Key difference: Fourier Transform focuses on frequency analysis of stable signals; Laplace Transform handles a broader class of functions, including unstable or growing signals.
Clear understanding of the application context helps resolve this confusion.
8. Which types of signals cannot be represented by the Fourier Transform?
The Fourier Transform requires certain mathematical conditions such as integrability (finite energy/signals).
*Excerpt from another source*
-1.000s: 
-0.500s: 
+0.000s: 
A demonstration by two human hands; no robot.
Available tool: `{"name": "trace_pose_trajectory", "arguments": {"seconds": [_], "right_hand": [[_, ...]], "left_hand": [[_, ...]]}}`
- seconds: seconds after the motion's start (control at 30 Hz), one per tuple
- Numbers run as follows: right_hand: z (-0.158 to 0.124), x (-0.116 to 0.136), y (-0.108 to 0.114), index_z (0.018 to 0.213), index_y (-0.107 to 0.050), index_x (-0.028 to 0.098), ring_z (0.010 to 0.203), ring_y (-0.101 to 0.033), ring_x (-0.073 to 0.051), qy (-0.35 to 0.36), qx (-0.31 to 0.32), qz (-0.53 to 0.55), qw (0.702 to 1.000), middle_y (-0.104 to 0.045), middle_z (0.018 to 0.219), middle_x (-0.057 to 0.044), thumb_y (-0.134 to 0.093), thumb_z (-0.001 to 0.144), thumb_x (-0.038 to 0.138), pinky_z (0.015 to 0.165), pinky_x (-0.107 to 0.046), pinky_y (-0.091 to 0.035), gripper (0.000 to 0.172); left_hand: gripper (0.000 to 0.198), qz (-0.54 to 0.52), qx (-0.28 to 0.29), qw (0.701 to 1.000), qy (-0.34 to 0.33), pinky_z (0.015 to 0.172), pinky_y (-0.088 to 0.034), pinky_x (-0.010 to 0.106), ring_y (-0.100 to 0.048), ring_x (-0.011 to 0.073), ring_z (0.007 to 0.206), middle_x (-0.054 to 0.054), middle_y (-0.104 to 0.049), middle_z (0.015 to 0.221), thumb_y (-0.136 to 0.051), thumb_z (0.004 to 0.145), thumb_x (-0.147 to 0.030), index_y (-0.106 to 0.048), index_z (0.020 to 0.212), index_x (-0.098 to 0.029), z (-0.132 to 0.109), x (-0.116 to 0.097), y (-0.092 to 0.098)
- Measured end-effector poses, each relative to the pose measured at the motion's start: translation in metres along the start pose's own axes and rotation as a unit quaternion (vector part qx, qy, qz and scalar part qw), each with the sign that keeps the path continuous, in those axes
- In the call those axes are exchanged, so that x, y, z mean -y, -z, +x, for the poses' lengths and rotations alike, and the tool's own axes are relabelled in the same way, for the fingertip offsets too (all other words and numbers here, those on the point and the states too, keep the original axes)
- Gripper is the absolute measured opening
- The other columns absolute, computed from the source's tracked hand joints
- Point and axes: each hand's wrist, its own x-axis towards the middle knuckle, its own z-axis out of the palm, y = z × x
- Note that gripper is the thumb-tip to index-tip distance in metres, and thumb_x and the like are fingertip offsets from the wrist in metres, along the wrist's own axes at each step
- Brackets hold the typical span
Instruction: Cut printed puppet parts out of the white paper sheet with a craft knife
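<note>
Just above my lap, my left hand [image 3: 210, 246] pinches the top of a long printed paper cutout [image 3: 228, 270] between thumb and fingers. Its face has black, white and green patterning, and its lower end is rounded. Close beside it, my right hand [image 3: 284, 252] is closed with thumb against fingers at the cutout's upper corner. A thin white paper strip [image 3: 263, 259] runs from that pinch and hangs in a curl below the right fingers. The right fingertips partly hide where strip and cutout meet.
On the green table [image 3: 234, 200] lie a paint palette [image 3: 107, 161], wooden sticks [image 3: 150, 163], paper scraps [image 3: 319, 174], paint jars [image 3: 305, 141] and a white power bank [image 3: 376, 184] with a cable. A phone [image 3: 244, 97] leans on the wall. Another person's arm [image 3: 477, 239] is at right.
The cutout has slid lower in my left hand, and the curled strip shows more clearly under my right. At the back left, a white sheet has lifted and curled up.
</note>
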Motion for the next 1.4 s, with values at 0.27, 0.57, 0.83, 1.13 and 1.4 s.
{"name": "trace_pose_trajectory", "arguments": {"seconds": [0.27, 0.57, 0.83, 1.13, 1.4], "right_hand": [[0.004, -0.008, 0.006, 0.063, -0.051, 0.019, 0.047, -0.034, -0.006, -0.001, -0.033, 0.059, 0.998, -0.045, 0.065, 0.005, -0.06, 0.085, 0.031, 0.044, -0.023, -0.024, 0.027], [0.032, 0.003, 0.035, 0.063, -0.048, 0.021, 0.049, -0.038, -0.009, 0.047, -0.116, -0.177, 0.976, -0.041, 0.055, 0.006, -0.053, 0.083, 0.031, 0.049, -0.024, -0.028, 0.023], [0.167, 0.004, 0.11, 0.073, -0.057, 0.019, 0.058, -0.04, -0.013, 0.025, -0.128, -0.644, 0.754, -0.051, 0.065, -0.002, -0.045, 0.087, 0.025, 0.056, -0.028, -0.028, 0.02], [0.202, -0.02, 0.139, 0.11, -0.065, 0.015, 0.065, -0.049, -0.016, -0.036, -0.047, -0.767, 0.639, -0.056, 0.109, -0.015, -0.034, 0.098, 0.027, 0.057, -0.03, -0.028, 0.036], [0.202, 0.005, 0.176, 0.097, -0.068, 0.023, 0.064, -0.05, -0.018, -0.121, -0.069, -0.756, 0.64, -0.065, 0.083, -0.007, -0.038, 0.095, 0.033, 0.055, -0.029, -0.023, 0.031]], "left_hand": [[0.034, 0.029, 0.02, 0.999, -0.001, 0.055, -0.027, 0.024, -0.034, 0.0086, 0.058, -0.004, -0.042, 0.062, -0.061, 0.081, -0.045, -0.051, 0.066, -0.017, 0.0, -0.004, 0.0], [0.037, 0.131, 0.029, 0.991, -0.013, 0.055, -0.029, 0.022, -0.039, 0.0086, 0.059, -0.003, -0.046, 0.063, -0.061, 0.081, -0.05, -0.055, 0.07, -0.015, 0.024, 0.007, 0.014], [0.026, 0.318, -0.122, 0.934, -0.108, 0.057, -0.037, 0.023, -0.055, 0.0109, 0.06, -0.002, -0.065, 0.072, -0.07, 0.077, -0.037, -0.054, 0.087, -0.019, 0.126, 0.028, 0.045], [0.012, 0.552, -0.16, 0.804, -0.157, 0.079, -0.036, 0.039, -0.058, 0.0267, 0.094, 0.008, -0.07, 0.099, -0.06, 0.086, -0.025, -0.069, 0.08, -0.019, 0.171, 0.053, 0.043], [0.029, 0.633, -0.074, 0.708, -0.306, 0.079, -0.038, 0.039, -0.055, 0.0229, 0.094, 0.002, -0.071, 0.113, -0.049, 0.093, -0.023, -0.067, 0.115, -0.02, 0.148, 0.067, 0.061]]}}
Signals that cannot be represented include:
• Non-integrable signals with infinite energy
• Signals that do not satisfy the Dirichlet conditions
• Unstable or exponentially growing signals (better handled by Laplace Transform)
Understanding these limitations is important for students to apply the correct transform method.
9. What is the significance of the delta function in Fourier analysis?
The delta function (or Dirac delta) plays a crucial role in Fourier analysis as an idealised impulse:
• It helps represent point impulses in the time or frequency domain.
• Its Fourier Transform is a constant function, illustrating the presence of all frequencies equally.
• Used extensively in signal processing to model ideal sampling or impulse responses.
This concept is fundamental for understanding transforms of discontinuous or discrete signals.
10. Why are properties like linearity and symmetry important in Fourier Transform?
Properties such as linearity and symmetry make the Fourier Transform a powerful analysis tool:
• Linearity allows the transform of a sum of functions to be the sum of transforms, simplifying complex calculations.
• Symmetry relates the transform of a function to that of its inverse or conjugate, providing insight into dual domains.
• These properties help solve practical problems faster and are frequently tested in exams.
11. How do you quickly recognise if a problem needs DFT or continuous FT?
To decide between Discrete Fourier Transform (DFT) and continuous Fourier Transform:
• Use DFT when dealing with digital or sampled signals such as sequences or data arrays.
• Use continuous FT for continuous functions defined over an infinite or continuous domain.
Recognising the nature of input functions helps select the correct transform for calculation and analysis.
12. Why is the Fourier Transform essential for JEE/boards physics problems involving waves?
The Fourier Transform is essential in physics and engineering because:
• It decomposes waveforms into fundamental frequency components.
• Helps analyse and solve wave and heat equations through frequency domain techniques.
• Facilitates understanding of signal propagation, interference, and resonance.
In JEE and board exams, Fourier Transform is key for questions on waves, oscillations, and their mathematical modelling.